* [Task item] Print the lines in the listing below that fall between the line with "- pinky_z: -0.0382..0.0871" and the line with "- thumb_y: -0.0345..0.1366", those two lines included, exactly as they stand and with nothing else.

* [Recorded information]
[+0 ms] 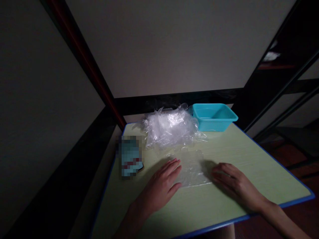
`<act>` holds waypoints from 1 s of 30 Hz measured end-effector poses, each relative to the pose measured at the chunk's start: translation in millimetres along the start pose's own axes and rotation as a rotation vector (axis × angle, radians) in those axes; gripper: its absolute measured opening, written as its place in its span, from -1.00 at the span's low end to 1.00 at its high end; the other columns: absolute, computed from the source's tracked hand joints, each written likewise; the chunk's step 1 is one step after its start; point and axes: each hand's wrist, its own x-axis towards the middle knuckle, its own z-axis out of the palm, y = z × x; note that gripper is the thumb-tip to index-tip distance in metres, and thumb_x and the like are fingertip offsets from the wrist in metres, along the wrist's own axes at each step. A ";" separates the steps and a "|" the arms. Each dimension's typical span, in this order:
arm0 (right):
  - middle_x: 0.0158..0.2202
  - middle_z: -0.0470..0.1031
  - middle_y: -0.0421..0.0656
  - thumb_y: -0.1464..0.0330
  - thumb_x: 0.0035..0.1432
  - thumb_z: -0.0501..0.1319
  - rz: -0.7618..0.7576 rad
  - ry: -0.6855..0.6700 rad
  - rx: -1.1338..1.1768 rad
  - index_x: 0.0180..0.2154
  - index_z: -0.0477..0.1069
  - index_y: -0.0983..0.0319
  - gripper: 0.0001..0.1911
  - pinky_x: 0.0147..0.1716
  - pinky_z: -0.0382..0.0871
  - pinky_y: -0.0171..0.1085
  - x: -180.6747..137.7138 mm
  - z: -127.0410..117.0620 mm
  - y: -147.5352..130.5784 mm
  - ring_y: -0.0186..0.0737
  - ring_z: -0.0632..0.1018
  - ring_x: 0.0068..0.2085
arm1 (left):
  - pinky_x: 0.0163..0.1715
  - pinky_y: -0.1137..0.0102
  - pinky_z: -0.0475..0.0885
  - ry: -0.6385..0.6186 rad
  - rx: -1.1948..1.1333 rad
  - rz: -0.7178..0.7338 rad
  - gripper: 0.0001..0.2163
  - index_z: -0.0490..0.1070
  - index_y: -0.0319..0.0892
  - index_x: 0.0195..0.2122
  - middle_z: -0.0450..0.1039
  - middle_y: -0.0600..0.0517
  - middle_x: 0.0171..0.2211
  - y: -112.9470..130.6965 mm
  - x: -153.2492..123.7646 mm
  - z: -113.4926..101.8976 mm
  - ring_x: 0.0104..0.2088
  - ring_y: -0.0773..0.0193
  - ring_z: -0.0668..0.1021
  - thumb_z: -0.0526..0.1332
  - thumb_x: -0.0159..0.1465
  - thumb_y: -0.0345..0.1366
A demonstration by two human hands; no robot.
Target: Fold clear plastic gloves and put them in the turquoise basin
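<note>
A clear, thin plastic glove (193,169) lies flat on the table, its finger shapes pointing away from me and its straight cuff edge towards me. My left hand (163,182) is open, fingers stretched out over the glove's left edge. To the right of the glove is my right hand (231,182), its fingers loosely bent and apart, with nothing visible in them. Whether its fingertips touch the table is hard to tell. Behind the glove sits a crumpled heap of clear plastic gloves (171,127).
A turquoise plastic basin (211,124) stands at the back right, beside the heap. At the left edge lies a pixelated, phone-like object (131,159). The pale table (249,159) has a blue rim and stands against a wall panel (174,49).
</note>
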 end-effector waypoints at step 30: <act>-0.45 0.40 -0.19 0.52 0.18 0.04 -0.348 -0.143 -0.382 -0.48 0.43 0.20 -0.72 -0.03 0.16 -0.05 14.9 5.4 -16.1 -0.22 0.42 -0.33 | 0.07 0.30 0.29 -0.020 -0.069 -0.078 -0.71 0.35 -0.17 -0.05 0.35 0.01 0.02 15.8 -14.5 12.7 0.04 0.23 0.37 0.18 0.18 -0.45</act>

* [Solution to this task]
  - pinky_z: -0.0382..0.0871
  - pinky_y: -0.0171..0.1085
  - x: -180.6747..137.7138 mm
  - z: -127.0410..117.0620 mm
  - y: -147.5352..130.5784 mm
  - ring_y: -0.0186..0.0737
  - ring_z: -0.0632..0.1018
  - ring_x: 0.0068..0.2085
arm1 (left):
  - pinky_x: 0.0163..0.1715
  - pinky_y: -0.1137..0.0102
  - pinky_z: -0.0475..0.0885
  - ry: -0.6385..0.6186 rad
  - rx: -1.1948..1.1333 rad
  - rz: -0.7178..0.7338 rad
  - gripper: 0.0001..0.2163
  - index_z: -0.0490..0.1070
  - index_y: -0.0319..0.0892
  - index_x: 0.0195..0.2122
  - middle_z: -0.0450..0.1039
  - middle_y: -0.0600..0.0517
  - middle_x: 0.0171..0.2211
  - y: -112.9470..130.6965 mm
  - x: -153.2492..123.7646 mm
  - z: -113.4926..101.8976 mm
  - ring_x: 0.0104..0.2088
  - ring_y: -0.0773..0.0193
  - ring_z: -0.0668..0.1021
  - thumb_z: -0.0526..0.1332
  - thumb_x: -0.0159..0.1465
  - thumb_y: -0.0345..0.1366

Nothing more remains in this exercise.